**EXERCISE AIM**
What lines in the listing include "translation"? Return a copy of each.

**TASK INPUT**
********
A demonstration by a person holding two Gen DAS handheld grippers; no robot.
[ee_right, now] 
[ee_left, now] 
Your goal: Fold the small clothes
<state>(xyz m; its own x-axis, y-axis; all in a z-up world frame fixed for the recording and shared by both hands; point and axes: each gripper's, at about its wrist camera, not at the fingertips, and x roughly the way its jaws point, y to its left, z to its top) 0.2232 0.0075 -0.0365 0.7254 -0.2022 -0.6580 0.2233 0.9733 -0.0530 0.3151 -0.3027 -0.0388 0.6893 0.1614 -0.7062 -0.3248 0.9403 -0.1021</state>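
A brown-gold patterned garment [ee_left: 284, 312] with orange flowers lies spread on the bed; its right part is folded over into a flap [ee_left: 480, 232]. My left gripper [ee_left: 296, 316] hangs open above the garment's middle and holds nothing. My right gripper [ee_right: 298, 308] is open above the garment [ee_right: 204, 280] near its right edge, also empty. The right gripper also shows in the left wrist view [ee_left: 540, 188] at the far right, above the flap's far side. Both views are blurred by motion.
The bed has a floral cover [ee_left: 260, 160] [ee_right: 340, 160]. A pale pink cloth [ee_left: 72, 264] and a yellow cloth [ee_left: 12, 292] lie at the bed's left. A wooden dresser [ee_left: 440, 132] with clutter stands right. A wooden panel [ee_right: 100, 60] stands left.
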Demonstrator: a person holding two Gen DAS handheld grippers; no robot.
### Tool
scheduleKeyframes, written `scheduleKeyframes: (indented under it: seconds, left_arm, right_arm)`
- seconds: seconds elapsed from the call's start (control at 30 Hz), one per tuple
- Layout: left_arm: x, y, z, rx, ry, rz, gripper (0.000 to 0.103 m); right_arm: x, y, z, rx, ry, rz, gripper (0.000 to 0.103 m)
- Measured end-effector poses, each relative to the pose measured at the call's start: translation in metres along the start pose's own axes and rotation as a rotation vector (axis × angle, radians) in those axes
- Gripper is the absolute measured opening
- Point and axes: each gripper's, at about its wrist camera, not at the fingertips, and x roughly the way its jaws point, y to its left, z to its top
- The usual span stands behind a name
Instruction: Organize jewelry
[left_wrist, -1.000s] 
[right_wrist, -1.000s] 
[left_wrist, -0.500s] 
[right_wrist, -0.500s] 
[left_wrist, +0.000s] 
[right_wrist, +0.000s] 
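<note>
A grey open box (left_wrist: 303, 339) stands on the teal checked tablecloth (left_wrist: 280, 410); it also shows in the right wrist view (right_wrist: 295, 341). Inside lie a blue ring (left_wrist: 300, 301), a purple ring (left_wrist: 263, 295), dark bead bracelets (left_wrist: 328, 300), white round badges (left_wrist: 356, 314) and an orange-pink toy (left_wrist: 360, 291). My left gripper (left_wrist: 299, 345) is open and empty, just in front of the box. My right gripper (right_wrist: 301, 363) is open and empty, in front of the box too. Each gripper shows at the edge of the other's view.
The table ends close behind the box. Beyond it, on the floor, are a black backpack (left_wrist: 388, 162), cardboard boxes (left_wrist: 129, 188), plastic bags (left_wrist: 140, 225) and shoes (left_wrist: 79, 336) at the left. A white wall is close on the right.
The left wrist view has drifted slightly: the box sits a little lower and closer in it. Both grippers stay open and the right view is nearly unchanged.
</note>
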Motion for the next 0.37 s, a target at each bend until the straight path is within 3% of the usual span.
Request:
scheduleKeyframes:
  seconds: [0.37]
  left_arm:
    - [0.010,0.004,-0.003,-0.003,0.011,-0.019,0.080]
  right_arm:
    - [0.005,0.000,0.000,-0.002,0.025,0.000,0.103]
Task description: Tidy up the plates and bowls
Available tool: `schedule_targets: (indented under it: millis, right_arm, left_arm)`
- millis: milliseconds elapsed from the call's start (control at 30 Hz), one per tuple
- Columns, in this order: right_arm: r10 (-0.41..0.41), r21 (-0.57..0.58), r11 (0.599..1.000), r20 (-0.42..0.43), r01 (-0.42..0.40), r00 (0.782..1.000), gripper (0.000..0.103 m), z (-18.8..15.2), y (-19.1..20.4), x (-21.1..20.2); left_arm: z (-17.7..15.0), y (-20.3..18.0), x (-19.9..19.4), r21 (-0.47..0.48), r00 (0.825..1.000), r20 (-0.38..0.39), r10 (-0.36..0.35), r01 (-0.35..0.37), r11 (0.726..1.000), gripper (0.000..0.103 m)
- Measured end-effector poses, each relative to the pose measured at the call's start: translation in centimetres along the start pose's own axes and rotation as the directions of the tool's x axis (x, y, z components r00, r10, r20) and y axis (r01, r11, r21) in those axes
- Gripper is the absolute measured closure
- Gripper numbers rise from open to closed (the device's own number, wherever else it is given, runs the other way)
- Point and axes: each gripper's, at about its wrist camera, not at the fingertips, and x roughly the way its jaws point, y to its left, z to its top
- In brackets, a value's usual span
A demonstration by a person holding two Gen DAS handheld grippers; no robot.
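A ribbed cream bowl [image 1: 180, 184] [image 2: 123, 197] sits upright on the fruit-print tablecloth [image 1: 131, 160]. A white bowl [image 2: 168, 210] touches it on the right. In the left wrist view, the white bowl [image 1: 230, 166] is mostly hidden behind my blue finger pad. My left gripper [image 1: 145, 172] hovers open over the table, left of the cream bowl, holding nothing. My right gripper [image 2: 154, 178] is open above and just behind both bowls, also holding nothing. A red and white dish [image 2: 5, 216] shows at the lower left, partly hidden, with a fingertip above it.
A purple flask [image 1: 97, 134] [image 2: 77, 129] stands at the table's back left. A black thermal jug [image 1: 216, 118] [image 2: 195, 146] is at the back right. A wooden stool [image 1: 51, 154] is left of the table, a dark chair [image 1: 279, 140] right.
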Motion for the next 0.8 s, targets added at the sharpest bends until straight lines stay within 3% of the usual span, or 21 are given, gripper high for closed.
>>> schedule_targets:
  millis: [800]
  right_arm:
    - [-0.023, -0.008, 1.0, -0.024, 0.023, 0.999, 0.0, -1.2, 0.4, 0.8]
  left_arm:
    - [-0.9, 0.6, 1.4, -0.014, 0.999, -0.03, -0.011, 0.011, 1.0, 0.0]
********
**TASK SOLUTION**
- Measured end-effector poses, each relative to the pose measured at the call's start: translation in metres along the start pose's own axes and rotation as a rotation vector (axis × angle, radians) in those axes
- Measured end-effector poses, each relative to the pose measured at the call's start: translation in centimetres along the start pose's own axes and rotation as the directions of the tool's x axis (x, y, z components r00, r10, r20) and y axis (r01, r11, r21) in those axes

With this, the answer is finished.